Task details: Could you filter the material and copy every line where the word "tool" occurs?

==============================

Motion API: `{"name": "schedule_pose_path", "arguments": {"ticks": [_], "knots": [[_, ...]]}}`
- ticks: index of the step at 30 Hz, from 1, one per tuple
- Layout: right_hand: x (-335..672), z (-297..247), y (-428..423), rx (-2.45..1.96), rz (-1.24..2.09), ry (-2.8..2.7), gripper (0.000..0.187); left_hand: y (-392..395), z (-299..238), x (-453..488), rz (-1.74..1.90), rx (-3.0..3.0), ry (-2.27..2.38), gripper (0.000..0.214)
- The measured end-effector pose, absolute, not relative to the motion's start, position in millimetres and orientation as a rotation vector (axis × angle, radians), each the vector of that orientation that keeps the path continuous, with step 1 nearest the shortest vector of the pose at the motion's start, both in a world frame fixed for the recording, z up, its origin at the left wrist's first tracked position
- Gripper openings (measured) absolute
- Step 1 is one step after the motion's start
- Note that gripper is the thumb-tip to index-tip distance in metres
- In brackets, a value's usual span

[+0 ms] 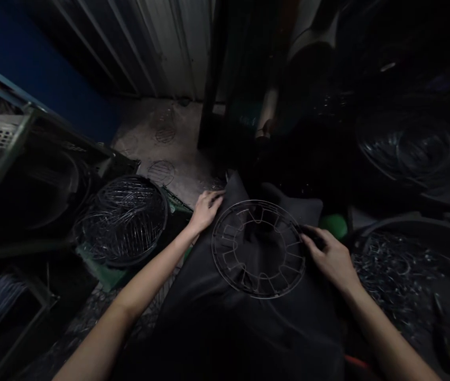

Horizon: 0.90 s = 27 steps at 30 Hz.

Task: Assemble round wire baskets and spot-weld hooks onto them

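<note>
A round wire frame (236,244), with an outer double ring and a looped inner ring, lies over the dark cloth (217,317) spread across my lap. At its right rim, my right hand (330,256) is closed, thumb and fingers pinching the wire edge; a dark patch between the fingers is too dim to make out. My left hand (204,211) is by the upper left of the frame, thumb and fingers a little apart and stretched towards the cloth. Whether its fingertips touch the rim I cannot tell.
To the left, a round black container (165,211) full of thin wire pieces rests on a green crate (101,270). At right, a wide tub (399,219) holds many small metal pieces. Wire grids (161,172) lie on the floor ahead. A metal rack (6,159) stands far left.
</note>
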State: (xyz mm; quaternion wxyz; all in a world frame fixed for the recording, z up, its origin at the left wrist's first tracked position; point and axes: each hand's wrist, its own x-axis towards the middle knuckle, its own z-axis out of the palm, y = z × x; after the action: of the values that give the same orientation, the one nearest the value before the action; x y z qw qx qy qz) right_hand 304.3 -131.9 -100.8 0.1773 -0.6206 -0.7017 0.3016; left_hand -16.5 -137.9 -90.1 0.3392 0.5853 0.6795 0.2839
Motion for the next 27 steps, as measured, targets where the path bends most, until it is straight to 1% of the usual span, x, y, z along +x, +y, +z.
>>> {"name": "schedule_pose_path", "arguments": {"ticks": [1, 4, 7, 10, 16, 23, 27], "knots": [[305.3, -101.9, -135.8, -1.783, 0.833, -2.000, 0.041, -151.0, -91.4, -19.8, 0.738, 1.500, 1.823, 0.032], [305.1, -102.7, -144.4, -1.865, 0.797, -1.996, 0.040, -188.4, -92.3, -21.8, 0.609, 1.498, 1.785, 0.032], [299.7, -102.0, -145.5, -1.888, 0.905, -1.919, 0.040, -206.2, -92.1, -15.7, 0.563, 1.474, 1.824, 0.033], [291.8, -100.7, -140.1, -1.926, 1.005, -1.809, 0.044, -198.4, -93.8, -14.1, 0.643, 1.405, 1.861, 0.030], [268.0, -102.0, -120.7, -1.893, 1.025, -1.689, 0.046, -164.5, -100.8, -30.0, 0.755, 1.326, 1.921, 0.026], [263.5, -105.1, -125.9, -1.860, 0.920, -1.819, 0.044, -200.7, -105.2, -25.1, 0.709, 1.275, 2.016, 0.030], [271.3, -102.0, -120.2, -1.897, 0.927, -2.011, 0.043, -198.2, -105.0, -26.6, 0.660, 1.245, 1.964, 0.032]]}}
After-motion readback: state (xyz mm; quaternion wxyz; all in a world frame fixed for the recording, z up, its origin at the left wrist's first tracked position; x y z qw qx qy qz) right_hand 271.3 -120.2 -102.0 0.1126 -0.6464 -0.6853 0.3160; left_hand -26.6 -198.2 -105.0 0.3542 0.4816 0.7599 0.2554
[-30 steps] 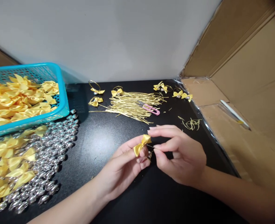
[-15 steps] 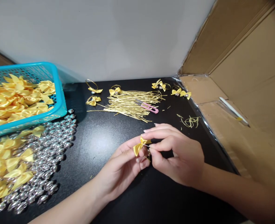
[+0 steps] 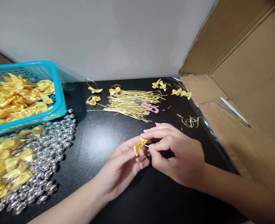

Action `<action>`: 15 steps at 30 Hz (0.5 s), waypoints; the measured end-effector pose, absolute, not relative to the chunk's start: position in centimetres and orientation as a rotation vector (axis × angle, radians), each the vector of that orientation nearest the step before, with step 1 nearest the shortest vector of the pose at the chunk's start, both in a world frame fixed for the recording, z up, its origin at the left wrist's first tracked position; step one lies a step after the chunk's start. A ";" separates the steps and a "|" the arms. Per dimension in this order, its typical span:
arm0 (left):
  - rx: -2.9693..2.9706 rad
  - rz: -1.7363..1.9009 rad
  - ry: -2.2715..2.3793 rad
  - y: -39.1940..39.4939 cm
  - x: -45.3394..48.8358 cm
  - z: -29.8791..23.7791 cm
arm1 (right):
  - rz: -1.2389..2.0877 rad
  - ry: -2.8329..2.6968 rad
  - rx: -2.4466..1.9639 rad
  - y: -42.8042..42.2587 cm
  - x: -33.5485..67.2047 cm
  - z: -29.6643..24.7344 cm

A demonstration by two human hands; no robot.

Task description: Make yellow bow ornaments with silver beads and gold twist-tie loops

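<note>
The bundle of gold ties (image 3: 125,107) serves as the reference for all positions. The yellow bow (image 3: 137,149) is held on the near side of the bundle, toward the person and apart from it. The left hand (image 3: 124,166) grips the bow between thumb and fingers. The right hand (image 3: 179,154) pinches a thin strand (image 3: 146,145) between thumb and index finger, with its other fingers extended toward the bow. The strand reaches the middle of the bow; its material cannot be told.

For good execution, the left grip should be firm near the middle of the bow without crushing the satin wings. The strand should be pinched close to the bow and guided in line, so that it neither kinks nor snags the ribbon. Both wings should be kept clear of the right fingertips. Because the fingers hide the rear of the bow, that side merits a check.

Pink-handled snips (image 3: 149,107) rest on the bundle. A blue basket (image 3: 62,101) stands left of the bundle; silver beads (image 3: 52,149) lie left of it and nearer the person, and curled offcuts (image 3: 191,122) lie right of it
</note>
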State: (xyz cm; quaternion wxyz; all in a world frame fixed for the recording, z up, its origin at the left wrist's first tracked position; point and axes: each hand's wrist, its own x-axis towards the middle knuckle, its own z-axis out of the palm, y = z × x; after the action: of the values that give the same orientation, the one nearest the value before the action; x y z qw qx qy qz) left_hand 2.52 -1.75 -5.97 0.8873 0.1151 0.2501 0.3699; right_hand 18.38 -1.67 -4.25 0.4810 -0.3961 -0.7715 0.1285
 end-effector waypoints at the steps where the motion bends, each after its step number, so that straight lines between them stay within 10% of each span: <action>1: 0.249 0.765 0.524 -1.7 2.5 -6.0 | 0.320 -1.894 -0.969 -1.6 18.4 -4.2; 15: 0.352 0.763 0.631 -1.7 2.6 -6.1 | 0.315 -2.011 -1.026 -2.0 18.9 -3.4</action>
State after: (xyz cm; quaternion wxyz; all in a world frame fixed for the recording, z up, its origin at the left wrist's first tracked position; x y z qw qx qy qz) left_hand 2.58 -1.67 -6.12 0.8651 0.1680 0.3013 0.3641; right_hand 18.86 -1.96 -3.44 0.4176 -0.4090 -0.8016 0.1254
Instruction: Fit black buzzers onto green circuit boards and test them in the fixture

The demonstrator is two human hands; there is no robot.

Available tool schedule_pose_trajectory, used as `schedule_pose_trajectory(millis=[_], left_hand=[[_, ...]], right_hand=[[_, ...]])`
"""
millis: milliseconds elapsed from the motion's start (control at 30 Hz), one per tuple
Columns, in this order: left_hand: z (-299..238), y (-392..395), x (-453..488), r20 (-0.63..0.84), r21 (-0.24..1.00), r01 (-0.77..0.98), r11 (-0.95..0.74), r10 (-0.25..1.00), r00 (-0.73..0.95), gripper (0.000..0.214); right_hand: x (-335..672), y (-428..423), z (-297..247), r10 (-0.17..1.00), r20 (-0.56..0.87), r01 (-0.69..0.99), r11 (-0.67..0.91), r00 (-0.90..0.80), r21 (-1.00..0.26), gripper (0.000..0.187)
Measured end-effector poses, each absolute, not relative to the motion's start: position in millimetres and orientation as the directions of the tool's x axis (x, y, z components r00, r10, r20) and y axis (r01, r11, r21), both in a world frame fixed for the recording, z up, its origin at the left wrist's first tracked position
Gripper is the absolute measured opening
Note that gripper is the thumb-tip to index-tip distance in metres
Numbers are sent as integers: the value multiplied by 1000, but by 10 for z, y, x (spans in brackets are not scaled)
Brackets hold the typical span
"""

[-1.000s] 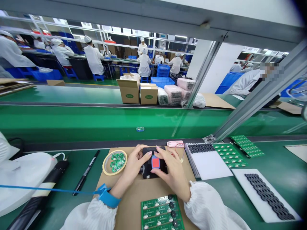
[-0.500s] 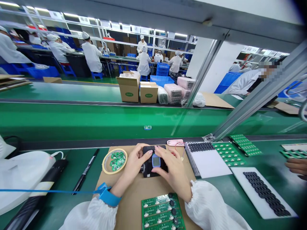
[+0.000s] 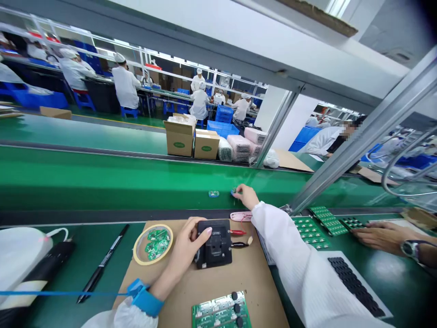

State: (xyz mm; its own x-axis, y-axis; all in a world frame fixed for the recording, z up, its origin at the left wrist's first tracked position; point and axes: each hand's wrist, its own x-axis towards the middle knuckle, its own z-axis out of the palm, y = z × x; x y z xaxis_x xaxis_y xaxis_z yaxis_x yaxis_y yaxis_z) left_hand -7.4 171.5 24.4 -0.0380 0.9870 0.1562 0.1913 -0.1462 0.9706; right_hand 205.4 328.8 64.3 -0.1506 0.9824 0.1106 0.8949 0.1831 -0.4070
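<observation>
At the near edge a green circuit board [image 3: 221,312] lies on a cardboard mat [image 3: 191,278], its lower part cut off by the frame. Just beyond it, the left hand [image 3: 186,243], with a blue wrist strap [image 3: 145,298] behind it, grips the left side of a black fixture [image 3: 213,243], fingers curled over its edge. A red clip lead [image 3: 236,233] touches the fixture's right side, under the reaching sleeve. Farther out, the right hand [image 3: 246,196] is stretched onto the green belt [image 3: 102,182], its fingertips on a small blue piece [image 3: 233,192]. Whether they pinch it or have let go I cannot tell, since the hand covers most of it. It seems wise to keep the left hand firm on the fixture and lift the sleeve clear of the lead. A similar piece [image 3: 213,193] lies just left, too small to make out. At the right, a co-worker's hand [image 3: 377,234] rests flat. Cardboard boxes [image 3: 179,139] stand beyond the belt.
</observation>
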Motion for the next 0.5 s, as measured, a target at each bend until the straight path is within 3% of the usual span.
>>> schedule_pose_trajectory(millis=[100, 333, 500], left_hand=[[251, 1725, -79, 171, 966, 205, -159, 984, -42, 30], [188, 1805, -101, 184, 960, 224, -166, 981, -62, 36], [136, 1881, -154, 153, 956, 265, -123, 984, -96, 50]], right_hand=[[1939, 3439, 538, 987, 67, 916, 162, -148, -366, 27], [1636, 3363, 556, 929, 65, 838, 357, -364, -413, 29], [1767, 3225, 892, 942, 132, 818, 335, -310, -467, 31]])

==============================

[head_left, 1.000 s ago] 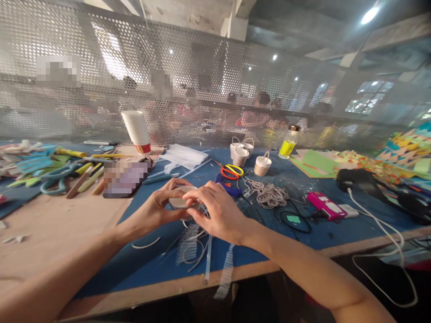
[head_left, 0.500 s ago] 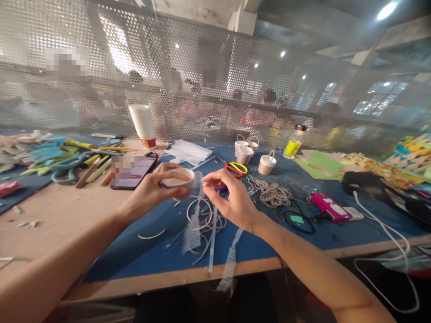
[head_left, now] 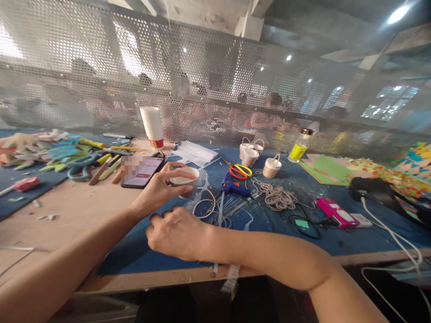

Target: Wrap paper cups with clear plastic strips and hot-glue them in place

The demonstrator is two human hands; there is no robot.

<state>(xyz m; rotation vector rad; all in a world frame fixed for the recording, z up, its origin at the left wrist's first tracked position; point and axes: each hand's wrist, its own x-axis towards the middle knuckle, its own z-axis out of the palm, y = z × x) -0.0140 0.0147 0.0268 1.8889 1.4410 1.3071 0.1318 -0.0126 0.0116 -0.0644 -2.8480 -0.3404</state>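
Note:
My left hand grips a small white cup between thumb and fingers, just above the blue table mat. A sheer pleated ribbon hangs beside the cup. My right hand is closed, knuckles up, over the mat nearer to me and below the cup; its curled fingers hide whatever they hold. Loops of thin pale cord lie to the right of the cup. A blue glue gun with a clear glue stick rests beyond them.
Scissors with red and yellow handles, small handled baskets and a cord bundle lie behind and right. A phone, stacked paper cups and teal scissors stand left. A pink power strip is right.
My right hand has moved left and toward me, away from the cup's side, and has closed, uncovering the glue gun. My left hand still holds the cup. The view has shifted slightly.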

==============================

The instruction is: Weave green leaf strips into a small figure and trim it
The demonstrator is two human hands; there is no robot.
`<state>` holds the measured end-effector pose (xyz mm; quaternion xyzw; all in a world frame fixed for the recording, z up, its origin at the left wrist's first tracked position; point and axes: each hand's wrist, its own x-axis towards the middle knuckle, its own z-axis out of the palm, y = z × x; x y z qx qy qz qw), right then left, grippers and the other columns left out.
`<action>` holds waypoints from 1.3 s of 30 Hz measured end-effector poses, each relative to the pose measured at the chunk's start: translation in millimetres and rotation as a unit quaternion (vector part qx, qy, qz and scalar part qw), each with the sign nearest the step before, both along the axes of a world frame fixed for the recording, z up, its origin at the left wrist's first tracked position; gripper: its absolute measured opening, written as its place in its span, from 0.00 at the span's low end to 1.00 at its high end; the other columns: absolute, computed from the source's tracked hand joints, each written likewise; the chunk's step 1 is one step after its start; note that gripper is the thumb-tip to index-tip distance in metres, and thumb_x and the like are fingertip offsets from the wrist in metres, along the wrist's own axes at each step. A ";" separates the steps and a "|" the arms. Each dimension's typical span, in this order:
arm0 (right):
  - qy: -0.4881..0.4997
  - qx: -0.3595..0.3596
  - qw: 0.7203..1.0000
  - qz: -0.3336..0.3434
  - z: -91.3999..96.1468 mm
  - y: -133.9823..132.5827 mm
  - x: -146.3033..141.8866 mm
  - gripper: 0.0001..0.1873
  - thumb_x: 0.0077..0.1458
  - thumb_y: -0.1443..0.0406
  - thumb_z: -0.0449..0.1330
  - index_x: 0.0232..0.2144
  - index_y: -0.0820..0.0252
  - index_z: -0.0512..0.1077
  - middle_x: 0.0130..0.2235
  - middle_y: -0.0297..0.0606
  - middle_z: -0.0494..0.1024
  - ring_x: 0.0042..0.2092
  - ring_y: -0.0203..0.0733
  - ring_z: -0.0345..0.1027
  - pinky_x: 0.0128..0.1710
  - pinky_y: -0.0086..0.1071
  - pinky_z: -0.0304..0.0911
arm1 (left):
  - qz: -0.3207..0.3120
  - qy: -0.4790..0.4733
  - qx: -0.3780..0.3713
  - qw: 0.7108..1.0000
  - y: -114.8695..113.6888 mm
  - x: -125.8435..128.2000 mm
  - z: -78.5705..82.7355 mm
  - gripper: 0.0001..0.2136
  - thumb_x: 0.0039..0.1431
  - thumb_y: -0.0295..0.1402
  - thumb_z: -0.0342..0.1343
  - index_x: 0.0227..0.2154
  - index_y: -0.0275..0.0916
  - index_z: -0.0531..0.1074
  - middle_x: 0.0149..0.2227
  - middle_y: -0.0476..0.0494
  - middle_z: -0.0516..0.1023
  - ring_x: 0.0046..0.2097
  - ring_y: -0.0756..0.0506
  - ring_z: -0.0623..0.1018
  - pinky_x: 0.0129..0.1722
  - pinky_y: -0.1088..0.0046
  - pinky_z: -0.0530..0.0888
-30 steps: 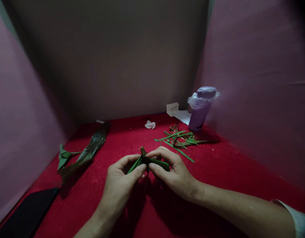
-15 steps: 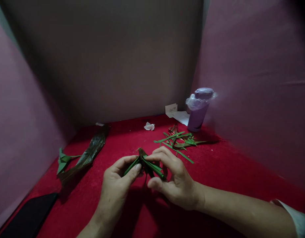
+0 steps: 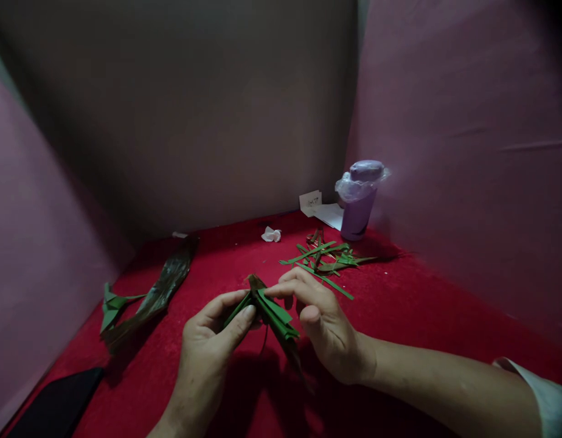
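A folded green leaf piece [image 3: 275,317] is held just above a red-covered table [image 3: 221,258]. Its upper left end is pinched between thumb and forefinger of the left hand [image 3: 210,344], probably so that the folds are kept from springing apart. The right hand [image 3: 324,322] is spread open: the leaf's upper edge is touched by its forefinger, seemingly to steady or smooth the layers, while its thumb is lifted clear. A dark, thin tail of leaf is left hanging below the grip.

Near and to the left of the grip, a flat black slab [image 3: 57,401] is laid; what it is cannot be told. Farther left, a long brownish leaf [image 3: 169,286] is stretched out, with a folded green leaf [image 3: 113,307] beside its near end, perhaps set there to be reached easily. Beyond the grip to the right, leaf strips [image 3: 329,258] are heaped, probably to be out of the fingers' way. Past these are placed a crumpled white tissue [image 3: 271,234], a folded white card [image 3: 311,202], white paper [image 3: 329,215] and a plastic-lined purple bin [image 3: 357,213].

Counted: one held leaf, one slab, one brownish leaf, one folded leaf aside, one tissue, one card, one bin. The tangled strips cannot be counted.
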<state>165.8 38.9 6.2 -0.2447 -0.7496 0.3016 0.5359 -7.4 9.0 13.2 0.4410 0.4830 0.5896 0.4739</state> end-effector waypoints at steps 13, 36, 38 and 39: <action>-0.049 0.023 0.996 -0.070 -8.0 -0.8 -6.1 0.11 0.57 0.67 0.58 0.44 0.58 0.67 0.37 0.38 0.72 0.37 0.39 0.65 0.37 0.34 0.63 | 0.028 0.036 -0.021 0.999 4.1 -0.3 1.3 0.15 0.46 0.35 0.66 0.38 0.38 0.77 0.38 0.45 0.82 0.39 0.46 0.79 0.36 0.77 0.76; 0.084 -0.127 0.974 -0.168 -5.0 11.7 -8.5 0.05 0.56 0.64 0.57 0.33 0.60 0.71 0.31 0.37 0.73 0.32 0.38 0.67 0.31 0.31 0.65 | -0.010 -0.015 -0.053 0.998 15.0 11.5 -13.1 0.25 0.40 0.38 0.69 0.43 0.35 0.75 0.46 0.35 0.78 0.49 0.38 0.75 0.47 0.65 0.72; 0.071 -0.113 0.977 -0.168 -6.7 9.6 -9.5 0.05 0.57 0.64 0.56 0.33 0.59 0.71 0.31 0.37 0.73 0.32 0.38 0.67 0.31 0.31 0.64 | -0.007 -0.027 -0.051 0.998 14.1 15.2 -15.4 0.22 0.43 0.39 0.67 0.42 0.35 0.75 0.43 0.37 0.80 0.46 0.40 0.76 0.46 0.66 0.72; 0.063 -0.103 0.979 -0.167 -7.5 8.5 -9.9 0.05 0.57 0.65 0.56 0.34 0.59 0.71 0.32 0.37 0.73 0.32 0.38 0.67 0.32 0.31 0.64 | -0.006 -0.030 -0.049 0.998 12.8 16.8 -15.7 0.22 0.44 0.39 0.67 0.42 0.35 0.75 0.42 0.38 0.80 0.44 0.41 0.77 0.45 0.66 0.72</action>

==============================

Result of this task:
Available tool schedule_pose_trajectory, used as `schedule_pose_trajectory(millis=[_], left_hand=[[_, ...]], right_hand=[[_, ...]])`
Measured end-effector poses, each absolute, not relative to the motion's start: position in millimetres and orientation as the directions of the tool's x axis (x, y, z components r00, r10, r20) and y axis (r01, r11, r21), both in a world frame fixed for the recording, z up, its origin at the left wrist's first tracked position

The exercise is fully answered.